*AIM OF THE EXERCISE*: In the records below, find the line that contains "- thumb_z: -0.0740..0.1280" and the line that contains "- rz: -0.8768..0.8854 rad", then retype exactly those two lines and every line between them.

ENTRIES SUPPLIED section start

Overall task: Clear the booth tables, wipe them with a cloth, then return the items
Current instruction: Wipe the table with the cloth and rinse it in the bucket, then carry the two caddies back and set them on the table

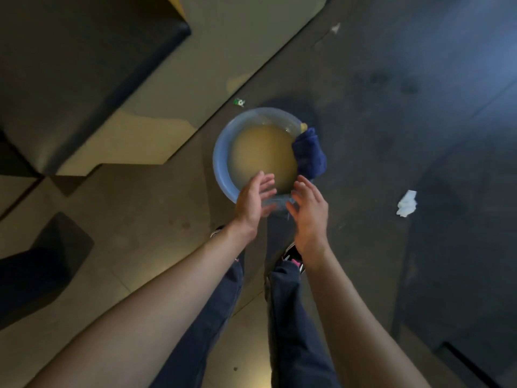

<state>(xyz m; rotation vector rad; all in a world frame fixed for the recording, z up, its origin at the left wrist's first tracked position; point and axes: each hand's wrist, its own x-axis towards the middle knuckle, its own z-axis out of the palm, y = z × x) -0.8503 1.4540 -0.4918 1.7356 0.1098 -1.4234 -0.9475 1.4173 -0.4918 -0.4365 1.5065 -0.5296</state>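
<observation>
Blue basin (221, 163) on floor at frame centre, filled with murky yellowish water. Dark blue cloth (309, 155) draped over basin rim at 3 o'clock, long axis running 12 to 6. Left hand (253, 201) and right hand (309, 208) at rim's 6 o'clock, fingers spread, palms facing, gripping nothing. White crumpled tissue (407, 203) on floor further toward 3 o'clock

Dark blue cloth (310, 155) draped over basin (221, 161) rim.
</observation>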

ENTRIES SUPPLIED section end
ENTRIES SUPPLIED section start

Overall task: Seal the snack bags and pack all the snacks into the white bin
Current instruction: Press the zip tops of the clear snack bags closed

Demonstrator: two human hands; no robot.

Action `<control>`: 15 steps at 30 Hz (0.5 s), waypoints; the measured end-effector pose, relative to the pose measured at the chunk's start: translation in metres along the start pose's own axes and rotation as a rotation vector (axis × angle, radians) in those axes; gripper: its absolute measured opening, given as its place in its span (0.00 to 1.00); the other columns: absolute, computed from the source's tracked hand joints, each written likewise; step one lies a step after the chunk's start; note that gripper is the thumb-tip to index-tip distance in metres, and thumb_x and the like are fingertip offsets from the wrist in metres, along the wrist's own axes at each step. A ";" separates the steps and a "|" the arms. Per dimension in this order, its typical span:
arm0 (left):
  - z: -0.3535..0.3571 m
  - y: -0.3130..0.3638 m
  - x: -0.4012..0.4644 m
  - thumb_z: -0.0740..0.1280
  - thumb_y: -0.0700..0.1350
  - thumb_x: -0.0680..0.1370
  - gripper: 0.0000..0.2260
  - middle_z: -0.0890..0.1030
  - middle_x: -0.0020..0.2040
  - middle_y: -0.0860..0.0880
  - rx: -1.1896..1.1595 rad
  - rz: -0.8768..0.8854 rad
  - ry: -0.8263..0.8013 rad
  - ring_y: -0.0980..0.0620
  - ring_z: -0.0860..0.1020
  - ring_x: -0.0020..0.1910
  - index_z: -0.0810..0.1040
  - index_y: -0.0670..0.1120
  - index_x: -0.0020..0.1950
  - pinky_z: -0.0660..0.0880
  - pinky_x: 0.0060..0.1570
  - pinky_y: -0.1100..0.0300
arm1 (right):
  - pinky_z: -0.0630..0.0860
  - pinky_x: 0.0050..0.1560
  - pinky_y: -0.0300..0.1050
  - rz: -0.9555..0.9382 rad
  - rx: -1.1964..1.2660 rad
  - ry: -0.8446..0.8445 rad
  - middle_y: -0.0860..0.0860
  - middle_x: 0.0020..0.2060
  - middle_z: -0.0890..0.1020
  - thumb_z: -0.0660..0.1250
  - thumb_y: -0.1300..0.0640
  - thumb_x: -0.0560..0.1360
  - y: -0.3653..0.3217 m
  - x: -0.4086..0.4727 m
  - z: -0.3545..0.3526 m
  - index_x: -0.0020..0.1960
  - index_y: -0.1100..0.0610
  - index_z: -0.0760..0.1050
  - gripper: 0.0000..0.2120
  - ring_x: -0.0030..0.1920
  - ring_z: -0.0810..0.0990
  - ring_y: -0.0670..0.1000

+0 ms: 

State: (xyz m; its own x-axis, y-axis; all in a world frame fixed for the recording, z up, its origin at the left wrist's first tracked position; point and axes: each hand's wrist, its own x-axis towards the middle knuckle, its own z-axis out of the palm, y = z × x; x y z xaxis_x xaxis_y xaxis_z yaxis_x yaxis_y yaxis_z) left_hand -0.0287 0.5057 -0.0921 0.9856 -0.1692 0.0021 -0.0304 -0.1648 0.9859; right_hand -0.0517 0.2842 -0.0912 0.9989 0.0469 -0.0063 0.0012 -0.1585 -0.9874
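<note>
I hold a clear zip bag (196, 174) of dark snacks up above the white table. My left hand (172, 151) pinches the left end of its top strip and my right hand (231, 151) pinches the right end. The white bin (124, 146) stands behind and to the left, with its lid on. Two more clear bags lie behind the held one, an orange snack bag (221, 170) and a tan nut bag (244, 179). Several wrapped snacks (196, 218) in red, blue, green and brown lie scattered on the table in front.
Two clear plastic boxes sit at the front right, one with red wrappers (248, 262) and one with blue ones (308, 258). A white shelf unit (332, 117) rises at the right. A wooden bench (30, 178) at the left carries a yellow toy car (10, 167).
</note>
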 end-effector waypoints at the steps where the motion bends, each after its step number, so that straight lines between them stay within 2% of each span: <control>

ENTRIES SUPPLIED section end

*SOLUTION TO THIS EXERCISE*:
  - thumb_z: -0.0740..0.1280
  - thumb_y: -0.0700..0.1350
  - thumb_x: -0.0680..0.1370
  - gripper: 0.0000..0.2260
  - middle_z: -0.0890..0.1030
  - middle_x: -0.0020..0.2040
  - middle_y: -0.0860..0.0880
  - rx: -1.1896..1.1595 rad
  - rz: -0.8768..0.8854 rad

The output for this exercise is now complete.